The line containing "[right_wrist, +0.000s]" marks the end; copy exactly all lines from the start of the material up to and including it.
◆ ◆ ◆ ◆
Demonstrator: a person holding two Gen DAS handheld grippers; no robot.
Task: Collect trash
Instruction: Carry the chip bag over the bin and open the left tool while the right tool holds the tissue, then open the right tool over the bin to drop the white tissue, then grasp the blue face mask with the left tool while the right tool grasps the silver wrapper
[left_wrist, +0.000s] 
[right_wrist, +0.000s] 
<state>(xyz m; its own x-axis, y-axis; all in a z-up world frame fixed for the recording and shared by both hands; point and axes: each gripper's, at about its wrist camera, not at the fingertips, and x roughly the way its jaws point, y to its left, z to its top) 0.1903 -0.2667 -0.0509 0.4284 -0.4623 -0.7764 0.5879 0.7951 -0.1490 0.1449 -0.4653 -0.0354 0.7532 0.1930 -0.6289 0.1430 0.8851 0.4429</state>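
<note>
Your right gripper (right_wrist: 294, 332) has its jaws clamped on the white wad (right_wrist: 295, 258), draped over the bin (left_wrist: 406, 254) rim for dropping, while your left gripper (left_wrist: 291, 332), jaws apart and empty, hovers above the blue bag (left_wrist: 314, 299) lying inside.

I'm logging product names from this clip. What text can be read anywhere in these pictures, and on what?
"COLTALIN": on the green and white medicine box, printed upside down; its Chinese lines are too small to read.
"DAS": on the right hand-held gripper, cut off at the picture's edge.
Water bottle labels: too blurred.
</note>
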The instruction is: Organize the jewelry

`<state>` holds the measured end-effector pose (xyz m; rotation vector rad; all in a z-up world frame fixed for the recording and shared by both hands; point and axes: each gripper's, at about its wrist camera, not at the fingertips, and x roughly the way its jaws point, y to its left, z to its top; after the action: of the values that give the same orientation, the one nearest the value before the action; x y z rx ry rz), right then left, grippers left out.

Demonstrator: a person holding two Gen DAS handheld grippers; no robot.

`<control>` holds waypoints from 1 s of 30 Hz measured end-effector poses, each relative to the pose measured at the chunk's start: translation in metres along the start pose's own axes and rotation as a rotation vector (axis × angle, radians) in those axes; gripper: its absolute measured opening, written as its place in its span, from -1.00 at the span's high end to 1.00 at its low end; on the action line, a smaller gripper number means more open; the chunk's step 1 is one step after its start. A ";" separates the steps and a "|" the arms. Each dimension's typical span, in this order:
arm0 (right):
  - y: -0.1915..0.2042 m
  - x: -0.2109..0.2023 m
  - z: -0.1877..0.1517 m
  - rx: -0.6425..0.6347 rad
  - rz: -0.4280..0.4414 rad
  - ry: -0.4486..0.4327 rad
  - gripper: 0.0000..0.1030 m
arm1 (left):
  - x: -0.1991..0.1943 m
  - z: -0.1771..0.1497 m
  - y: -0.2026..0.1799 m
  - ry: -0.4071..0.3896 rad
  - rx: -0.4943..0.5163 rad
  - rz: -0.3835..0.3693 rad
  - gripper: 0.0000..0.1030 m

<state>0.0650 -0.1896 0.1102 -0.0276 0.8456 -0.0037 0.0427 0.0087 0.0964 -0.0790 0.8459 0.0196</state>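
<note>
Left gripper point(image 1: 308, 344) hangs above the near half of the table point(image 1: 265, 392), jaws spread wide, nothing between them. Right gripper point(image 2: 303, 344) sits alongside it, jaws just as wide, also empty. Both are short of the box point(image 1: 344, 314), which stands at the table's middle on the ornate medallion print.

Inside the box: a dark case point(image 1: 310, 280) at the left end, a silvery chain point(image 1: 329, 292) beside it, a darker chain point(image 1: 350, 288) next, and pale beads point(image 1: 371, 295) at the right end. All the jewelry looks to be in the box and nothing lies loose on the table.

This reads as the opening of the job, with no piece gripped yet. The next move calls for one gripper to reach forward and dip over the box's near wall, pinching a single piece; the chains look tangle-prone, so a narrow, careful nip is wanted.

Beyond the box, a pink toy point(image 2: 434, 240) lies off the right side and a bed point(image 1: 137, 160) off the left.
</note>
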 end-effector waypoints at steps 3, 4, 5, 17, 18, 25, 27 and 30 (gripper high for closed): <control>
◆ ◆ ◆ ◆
→ WRITTEN SOLUTION:
Demonstrator: a person holding two Gen DAS handheld grippers; no robot.
Task: Collect trash
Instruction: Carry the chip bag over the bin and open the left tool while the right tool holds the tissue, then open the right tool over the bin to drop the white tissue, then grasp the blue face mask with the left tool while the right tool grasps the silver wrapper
[left_wrist, +0.000s] 
[right_wrist, +0.000s] 

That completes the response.